** Prompt **
Every record below must be written out exactly. Leave out the pictures.

** Available records **

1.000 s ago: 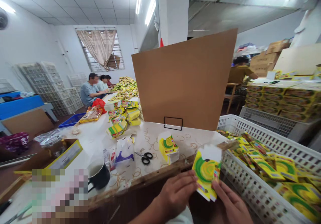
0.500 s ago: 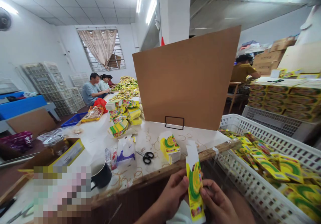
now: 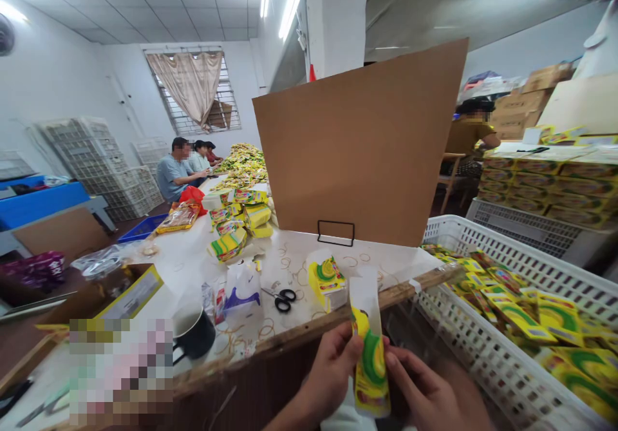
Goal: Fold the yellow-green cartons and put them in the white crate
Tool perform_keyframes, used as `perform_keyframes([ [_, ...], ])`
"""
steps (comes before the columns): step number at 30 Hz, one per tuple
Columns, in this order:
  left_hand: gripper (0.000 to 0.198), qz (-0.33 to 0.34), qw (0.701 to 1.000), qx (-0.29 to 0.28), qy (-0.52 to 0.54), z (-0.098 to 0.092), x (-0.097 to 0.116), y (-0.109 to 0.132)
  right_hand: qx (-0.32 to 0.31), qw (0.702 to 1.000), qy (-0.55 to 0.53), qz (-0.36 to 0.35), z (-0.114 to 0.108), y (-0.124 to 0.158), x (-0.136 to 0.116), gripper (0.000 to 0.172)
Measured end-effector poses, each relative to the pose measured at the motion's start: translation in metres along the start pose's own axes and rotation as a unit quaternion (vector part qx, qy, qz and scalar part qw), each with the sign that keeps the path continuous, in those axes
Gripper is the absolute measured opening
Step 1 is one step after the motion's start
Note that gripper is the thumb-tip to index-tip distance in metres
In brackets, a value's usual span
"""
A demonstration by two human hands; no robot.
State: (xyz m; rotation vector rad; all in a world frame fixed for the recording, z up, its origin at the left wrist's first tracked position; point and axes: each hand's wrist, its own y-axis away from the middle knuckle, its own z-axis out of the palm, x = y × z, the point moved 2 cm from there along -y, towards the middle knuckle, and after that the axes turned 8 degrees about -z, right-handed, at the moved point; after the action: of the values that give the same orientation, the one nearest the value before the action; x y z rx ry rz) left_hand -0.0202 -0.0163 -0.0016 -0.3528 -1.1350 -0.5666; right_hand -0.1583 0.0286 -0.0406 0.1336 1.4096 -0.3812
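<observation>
Between my hands, just in front of the table's wooden edge, is a yellow and green printed carton (image 3: 371,366) with a long white flap standing up at its top. My left hand (image 3: 333,366) grips its left side, thumb on the front face. At its right side, the fingers of my right hand (image 3: 420,379) are closed on the edge. A stack of similar flat cartons (image 3: 328,279) sits on the table just beyond my hands. Whether anything is inside the held carton cannot be seen.
Right of me stands a white plastic basket (image 3: 506,360) filled with yellow cartons. Black-handled scissors (image 3: 284,300), a dark mug (image 3: 196,334) and loose rubber bands lie on the table (image 3: 299,318). A large cardboard sheet (image 3: 357,154) rises behind. Several people sit farther off.
The carton has turned in my hands, showing more of its green front and an opened-out white flap. Both hands stay at nearly the same place.
</observation>
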Motion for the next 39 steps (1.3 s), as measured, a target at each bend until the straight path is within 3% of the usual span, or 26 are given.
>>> perform_keyframes([
  [7,0.043,0.037,0.984,0.108,-0.140,-0.005,-0.006,-0.002,-0.013,0.997,0.069,-0.022,0.006,0.003,-0.003,0.028],
  [11,0.042,0.039,0.978,0.120,-0.163,-0.003,-0.008,-0.004,0.007,0.996,0.082,-0.034,0.006,0.004,-0.002,0.028],
  [18,0.024,0.059,0.985,0.049,-0.152,0.005,0.005,-0.002,0.013,0.997,0.075,-0.020,0.003,0.003,-0.011,0.030],
  [20,0.032,0.064,0.984,0.056,-0.159,0.002,0.005,-0.001,0.016,0.995,0.093,-0.021,0.002,0.003,-0.011,0.031],
  [24,0.067,0.050,0.978,0.055,-0.196,-0.005,0.001,0.000,0.015,0.995,0.096,-0.028,0.003,0.002,-0.009,0.032],
  [28,0.071,0.033,0.976,0.016,-0.216,-0.007,0.005,0.001,0.027,0.997,0.042,-0.057,0.006,0.002,-0.015,0.044],
  [32,0.067,-0.013,0.988,-0.048,-0.147,-0.008,0.014,0.001,0.015,0.995,0.053,-0.084,0.006,0.004,-0.032,0.054],
  [39,0.048,-0.087,0.986,-0.127,-0.069,-0.009,0.012,0.003,-0.042,0.976,0.179,-0.121,-0.003,0.000,-0.059,0.020],
])
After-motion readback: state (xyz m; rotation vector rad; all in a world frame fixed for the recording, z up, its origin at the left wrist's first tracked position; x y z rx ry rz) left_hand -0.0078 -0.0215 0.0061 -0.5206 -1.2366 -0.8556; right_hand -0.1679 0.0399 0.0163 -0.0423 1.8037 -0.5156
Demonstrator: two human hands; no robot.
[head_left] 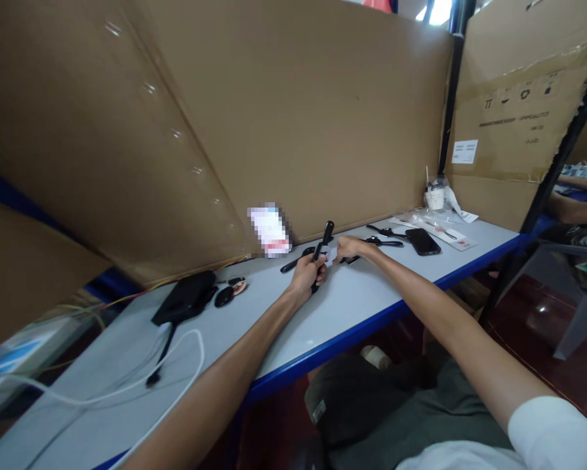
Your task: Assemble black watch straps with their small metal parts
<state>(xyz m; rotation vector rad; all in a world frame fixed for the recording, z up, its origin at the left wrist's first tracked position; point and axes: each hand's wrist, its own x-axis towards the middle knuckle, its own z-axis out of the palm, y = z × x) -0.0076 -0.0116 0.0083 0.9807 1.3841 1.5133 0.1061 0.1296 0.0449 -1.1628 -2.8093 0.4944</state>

** Task output **
1.000 s ago: 
0.500 s ago: 
now: 
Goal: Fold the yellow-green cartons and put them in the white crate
Tool perform_keyframes, used as `perform_keyframes([ [_, ...], ])`
"""
steps (comes before the columns): step number at 30 Hz, one per tuple
Columns, in this order:
  left_hand: gripper (0.000 to 0.198), qz (-0.33 to 0.34), qw (0.701 to 1.000), qx (-0.29 to 0.28), qy (-0.52 to 0.54), z (-0.098 to 0.092), x (-0.097 to 0.116), y (-0.109 to 0.132)
  right_hand: qx (-0.32 to 0.31), qw (0.702 to 1.000), qy (-0.55 to 0.53), qz (-0.36 to 0.35), z (-0.114 to 0.108), y (-0.124 to 0.158), x (-0.136 to 0.116), gripper (0.000 to 0.172)
Measured end-effector poses, each relative to the pose measured at the motion's start: translation in metres along the start pose's own axes and rotation as a unit quaternion (vector part qx, qy, qz and scalar part qw), each with the sign that keeps the path continuous, in those axes
Gripper is the absolute measured opening
Step 1 is one step after the motion's start
Note that gripper is the thumb-tip to index-tip distance in metres
In brackets, a value's usual span
"""
A demonstration by two human hands; no robot.
State: (xyz m; rotation vector rad; all in a world frame fixed for the recording, z up, its origin at the left wrist's first tracked position; point and axes: each hand's wrist, its own y-axis away from the middle knuckle, its own z-axis out of the palm, x = y × z, the point moved 2 cm from there along -y, towards the middle knuckle, and after that the axes turned 8 degrees about -z, right-handed, at the moved point; after the action: of the values that give the same orientation, the one nearest the value before the action; x y z rx ry rz) left_hand -0.0202 -0.0163 -0.0016 -0.3528 -1.1350 -0.5666; right_hand -0.1583 0.0286 -0.0406 0.1336 1.4096 -0.3812
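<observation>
Between my hands, just in front of the table's wooden edge, is a yellow and green printed carton (image 3: 371,366) with a long white flap standing up at its top. My left hand (image 3: 333,366) grips its left side, thumb on the front face. At its right side, the fingers of my right hand (image 3: 420,379) are closed on the edge. A stack of similar flat cartons (image 3: 328,279) sits on the table just beyond my hands. Whether anything is inside the held carton cannot be seen.
Right of me stands a white plastic basket (image 3: 506,360) filled with yellow cartons. Black-handled scissors (image 3: 284,300), a dark mug (image 3: 196,334) and loose rubber bands lie on the table (image 3: 299,318). A large cardboard sheet (image 3: 357,154) rises behind. Several people sit farther off.
The carton has turned in my hands, showing more of its green front and an opened-out white flap. Both hands stay at nearly the same place.
</observation>
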Motion for the next 39 steps (1.3 s), as measured, a target at each bend until the straight path is within 3% of the usual span, or 26 are given.
>>> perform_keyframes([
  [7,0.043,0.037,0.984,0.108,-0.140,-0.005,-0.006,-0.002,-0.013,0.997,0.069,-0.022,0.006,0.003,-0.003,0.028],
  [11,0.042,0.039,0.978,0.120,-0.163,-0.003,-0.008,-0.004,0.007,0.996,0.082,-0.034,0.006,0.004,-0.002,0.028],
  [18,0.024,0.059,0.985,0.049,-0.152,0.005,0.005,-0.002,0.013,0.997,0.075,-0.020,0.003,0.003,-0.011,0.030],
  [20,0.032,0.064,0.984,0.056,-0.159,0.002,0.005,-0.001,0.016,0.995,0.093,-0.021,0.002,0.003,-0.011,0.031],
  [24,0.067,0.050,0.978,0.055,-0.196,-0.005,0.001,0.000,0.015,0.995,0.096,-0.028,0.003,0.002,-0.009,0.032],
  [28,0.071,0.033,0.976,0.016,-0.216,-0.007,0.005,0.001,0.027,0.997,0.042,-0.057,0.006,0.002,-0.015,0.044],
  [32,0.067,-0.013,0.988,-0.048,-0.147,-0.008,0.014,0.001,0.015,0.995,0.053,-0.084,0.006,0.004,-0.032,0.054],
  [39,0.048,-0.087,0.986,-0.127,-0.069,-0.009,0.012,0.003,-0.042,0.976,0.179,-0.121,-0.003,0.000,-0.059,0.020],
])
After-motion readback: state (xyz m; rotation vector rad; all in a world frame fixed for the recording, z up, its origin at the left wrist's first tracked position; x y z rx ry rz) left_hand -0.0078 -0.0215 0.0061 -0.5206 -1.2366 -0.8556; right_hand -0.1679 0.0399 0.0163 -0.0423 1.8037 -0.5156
Demonstrator: two human hands; no robot.
[head_left] 
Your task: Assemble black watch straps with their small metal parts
<state>(xyz m; rotation vector rad; all in a world frame fixed for the recording, z up, its origin at the left wrist's first tracked position; point and axes: each hand's wrist, its own x-axis towards the middle knuckle, its own z-axis out of the palm, y = z × x) -0.0076 -0.0116 0.0083 0.9807 1.3841 1.5133 0.1061 0.1296 0.0449 -1.1628 -2.8093 0.4944</state>

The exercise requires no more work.